Please filter the data below down to the lines holding the string "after".
----------
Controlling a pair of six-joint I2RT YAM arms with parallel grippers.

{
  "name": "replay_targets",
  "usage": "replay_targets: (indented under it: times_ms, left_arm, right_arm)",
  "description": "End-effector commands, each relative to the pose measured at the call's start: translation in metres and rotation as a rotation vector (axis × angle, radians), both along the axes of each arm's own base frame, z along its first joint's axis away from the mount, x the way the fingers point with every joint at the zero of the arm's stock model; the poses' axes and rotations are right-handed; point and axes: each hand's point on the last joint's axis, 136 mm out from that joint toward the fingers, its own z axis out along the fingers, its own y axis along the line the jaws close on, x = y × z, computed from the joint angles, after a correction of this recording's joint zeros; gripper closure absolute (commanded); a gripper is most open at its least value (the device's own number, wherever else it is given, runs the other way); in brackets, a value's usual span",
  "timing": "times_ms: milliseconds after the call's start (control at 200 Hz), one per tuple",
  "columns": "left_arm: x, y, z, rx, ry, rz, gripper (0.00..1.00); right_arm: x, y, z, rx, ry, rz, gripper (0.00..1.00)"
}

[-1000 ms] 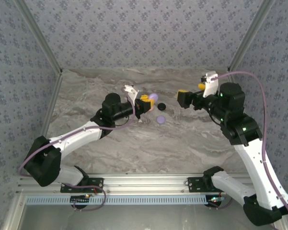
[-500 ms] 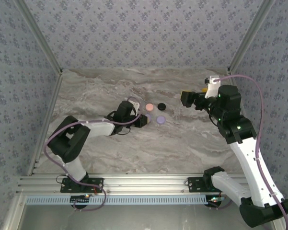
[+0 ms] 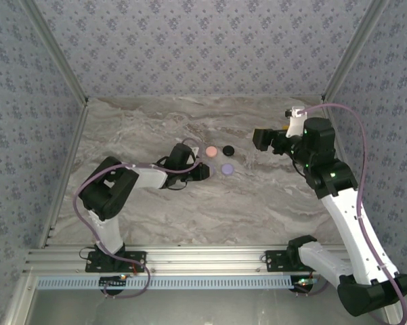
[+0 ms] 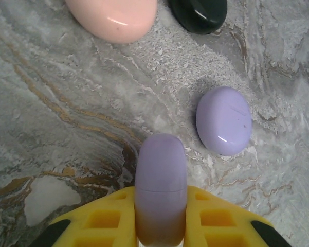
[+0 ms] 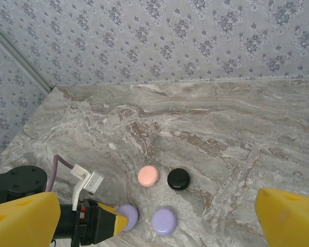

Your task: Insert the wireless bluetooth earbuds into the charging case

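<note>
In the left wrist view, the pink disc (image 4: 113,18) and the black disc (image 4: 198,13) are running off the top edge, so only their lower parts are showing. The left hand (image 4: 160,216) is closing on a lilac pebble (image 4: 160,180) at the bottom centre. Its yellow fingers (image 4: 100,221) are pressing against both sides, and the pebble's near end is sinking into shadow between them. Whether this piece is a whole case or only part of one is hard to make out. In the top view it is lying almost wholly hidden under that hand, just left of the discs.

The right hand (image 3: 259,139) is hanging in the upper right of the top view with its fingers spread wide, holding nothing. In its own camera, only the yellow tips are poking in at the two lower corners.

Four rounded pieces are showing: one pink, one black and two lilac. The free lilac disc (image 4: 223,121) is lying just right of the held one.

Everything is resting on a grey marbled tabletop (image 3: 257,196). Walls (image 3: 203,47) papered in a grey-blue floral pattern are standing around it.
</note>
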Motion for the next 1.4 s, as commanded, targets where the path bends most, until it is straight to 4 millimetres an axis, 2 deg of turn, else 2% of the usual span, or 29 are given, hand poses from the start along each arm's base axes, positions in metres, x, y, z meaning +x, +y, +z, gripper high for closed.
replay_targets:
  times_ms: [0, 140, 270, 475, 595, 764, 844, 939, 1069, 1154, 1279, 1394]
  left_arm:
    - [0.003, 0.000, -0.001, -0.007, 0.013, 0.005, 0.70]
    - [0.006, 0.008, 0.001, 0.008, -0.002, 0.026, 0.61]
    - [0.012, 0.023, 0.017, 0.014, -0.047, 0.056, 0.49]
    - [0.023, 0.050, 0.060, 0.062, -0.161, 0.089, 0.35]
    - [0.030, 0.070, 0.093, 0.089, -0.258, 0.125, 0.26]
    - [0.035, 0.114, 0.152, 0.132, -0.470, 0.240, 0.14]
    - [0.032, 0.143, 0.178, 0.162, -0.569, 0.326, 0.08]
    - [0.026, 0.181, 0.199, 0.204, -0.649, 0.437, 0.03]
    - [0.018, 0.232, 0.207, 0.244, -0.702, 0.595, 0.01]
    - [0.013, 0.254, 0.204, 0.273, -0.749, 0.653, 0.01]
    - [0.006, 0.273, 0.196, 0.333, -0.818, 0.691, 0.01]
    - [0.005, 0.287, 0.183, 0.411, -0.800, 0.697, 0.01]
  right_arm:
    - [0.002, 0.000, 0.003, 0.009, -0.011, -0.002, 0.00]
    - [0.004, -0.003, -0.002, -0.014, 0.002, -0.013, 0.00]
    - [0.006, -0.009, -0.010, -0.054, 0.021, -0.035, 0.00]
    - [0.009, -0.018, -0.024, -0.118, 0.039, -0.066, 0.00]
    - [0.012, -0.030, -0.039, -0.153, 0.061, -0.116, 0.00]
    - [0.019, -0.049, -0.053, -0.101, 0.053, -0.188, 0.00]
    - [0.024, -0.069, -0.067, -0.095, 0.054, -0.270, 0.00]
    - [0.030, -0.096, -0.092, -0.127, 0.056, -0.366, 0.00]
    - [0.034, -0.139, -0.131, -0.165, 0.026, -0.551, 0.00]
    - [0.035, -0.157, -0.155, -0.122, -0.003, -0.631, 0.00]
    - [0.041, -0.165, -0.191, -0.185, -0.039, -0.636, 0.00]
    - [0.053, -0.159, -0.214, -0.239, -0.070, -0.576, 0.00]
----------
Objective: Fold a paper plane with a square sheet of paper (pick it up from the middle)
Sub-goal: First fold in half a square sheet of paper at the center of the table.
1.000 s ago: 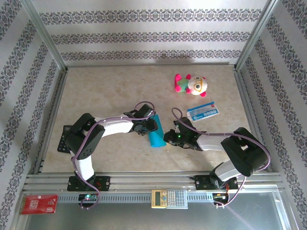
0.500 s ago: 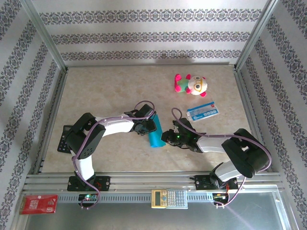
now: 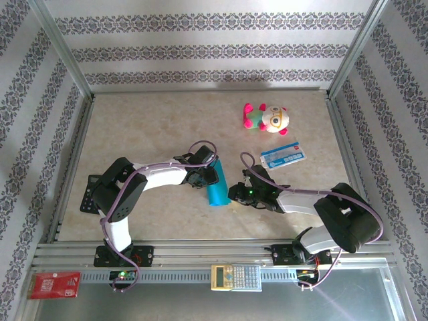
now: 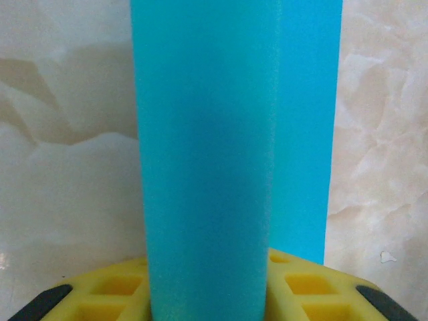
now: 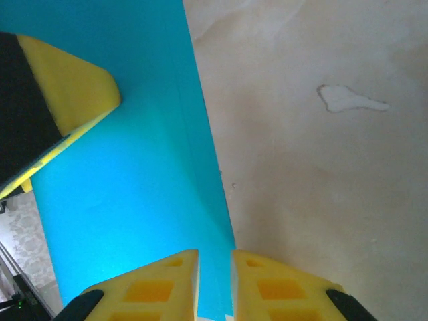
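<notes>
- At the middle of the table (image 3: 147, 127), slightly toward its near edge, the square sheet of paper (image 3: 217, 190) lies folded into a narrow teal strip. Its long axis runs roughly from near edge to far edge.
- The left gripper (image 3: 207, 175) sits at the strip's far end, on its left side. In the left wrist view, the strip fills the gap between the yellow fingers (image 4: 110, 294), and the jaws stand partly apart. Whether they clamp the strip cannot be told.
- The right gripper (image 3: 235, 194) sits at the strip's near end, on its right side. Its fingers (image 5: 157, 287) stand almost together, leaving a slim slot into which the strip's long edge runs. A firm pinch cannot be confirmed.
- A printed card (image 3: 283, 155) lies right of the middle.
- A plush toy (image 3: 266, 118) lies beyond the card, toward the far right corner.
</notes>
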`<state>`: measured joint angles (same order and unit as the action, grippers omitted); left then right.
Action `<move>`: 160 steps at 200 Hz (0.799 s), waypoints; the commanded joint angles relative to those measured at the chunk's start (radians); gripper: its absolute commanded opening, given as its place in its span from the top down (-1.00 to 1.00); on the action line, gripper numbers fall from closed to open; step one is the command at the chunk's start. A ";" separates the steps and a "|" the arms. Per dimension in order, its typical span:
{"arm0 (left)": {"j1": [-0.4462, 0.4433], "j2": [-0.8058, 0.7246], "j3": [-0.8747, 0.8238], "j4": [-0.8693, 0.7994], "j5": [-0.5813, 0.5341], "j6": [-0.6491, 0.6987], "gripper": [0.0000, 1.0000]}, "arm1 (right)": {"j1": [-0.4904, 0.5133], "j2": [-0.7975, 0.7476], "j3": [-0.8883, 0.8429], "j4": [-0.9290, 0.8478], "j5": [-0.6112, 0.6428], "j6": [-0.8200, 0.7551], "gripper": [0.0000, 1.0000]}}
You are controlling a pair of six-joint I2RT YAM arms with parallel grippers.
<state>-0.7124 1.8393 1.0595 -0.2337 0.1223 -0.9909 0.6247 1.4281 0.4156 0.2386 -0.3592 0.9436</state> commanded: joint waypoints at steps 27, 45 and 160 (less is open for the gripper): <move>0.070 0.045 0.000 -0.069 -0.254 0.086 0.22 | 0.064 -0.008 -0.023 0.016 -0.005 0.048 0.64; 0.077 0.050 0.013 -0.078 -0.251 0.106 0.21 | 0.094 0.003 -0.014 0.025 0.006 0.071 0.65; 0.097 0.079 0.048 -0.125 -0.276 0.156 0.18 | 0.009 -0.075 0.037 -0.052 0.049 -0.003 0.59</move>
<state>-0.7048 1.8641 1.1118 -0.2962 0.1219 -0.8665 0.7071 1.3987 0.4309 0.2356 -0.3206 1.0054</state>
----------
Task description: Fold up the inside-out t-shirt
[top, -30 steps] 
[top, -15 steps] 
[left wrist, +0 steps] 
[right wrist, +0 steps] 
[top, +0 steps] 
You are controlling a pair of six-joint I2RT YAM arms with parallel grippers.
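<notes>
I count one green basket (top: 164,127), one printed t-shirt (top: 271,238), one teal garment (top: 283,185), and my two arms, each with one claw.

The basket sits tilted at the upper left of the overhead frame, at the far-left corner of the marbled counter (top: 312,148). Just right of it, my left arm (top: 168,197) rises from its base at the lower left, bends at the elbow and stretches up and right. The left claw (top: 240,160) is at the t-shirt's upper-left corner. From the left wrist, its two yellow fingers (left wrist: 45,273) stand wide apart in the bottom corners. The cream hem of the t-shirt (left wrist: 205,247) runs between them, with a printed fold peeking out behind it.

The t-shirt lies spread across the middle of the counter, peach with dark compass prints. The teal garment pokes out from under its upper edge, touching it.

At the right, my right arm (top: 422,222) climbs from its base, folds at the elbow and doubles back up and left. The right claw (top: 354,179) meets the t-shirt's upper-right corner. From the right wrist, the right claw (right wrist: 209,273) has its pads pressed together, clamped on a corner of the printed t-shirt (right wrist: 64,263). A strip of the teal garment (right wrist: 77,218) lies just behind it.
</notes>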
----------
## Problem solution
  "description": "End-effector commands, each relative to the pose measured at the call's start: translation in metres and rotation as a rotation vector (axis × angle, radians), both along the axes of each arm's own base frame, z along its first joint's axis away from the mount, x the way the fingers point with every joint at the zero of the arm's stock model; the poses' axes and rotations are right-handed; point and axes: each hand's point on the last joint's axis, 136 mm out from that joint toward the fingers, its own z axis out along the fingers, its own y axis along the line the jaws close on, x = y × z, computed from the joint angles, after a correction of this recording's joint zeros; gripper closure absolute (commanded); a gripper is most open at its least value (the device's own number, wherever else it is given, runs the other way); in brackets, a value's usual span",
  "timing": "times_ms: milliseconds after the call's start (control at 200 Hz), one per tuple",

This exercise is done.